Junior and senior chemistry majors enroll in successive semesters in Advanced Laboratory: Chemistry 351, 352, 451, and 452. Each of these laboratory courses meets two afternoons per week for a semester. During each course the student focuses his attention on a single semester-long project. In the total four- semester sequence a student generally collaborates with each member of the department for a semester. During a typical project, the student completes a literature search as the basis for a written project proposal, meets weekly with his collaborating professor to discuss the progress of his work, presents at least one research seminar, and completes a formal technical report of his investigations. Thus, by the time of graduation, each chemistry major has completed four extended projects in the various fields of chemistry. Projects involve advanced synthetic techniques in biochemistry and in organic and inorganic chemistry, chemical analysis and structure determination by instrumental methods, computer acquisition and reduction of data, and instrumental development and evaluation. The levels of projects are adjusted for the background of each student and, over the two-year period of Advanced Laboratory experience, projects are selected to give the student a background as wide as, if not wider than, the conventional laboratories operated at other institutions.

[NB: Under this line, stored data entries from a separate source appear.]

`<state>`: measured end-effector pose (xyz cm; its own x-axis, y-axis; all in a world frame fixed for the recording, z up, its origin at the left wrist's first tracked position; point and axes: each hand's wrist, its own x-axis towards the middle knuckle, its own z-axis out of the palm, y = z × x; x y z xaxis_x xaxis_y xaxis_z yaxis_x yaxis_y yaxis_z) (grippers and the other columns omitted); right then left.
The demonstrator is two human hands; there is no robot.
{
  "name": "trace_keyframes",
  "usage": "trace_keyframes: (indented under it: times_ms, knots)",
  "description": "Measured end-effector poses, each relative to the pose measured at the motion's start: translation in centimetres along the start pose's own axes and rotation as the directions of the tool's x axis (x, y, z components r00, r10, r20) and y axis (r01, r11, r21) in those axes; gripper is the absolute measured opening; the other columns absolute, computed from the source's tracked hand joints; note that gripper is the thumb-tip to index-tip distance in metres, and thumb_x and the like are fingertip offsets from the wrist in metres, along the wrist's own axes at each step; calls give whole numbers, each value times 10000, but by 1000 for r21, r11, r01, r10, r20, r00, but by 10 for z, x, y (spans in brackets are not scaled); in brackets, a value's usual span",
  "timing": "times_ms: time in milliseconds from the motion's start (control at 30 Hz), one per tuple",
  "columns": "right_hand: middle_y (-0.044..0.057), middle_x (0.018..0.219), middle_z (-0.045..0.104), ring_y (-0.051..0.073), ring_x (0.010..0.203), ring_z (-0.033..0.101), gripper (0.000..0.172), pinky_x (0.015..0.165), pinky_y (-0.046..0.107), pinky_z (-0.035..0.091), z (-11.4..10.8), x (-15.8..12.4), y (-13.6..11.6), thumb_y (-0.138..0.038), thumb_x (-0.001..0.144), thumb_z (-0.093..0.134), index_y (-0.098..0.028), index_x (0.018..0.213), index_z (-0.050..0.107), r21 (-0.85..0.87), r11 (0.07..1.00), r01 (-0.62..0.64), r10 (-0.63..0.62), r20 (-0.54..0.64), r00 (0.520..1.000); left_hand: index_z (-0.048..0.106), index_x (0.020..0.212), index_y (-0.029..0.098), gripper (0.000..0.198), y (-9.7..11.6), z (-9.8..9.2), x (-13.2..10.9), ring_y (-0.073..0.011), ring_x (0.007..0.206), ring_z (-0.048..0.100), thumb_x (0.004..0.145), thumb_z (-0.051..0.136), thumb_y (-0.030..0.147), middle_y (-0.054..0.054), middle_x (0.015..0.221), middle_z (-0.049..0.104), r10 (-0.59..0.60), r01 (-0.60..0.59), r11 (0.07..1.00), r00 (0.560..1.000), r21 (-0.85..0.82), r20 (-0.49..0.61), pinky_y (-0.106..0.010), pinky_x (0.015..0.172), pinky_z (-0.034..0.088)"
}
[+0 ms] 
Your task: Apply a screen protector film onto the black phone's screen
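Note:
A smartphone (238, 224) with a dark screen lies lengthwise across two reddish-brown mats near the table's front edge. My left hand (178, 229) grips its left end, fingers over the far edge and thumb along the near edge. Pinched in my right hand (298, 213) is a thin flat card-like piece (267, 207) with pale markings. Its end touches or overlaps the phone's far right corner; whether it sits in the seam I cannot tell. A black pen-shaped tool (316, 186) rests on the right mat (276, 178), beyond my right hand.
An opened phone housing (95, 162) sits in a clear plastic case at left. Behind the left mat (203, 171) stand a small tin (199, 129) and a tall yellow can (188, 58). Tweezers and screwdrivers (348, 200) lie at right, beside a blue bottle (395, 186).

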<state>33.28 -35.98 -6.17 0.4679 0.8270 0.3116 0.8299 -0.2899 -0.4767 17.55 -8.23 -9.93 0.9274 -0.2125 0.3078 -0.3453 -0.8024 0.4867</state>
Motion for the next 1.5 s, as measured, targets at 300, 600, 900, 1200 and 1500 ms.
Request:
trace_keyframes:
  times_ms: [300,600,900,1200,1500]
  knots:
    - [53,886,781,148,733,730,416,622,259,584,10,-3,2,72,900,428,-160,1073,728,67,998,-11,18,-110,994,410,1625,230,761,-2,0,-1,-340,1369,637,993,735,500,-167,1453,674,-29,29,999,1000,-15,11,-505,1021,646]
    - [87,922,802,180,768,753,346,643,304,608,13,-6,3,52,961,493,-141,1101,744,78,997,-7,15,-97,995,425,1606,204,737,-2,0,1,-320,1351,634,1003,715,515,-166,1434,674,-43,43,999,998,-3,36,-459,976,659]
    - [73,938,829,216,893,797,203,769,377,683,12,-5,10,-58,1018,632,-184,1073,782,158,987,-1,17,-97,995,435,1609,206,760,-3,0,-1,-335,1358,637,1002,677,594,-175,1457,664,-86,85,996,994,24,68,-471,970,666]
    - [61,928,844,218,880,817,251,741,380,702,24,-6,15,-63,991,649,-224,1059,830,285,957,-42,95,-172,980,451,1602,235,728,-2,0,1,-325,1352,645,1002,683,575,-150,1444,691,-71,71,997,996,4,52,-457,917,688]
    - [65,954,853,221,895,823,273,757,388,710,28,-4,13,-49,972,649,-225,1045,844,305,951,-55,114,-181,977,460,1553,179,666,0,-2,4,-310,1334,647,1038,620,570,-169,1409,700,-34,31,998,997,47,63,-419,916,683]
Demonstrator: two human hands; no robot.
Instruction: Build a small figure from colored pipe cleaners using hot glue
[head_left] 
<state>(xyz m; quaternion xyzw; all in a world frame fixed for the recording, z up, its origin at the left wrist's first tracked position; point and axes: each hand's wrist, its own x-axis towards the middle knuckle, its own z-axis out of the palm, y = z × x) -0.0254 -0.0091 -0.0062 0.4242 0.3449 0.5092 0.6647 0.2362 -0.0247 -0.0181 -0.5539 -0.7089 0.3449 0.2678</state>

The success of the laboratory program is dependent on three factors: First, the laboratory is carefully controlled: In addition to nominal supervision while he works, the student has a weekly 30 minute "research" conference with the professor in charge of his project. To that conference the student brings a brief written research report that recounts his work of the previous week, evaluates the significance of the work in relation to his overall project, and plans his work for the forthcoming week. His report is examined, his progress is discussed and compared with his previous plan of action, and that plan is reviewed and revised as necessary. Second, the student has received attitudinal and technical preparation from the introductory laboratories. When he enters Advanced Lab, he has used VPC, IR, and NMR as routine tools in pursuing earlier projects. He has synthesized several organic and coordination com- pounds, and has characterized them with the spectral techniques mentioned above; he has repeatedly used both the primary and secondary literature and has written journal-style reports. Most important, he has been induced to think for himself: to find relevant literature, to design experiments, to carry these out (and repeat them if necessary), and to cope with unexpected results. Third, the program works because the projects are tailored to suit the student's needs, interests, abilities, and background, and because the students find the projects interesting. This last point is crucial: there are few problems of motivation when laboratory work closely approximates real chemistry, done as a real chemist would do it, using the most modern techniques.
The program as outlined above is challenging for undergraduates. That it is successful is evidenced by the number and quality of chemistry majors and by the success of recent graduates (over 80% of whom have gone on to graduate or professional school).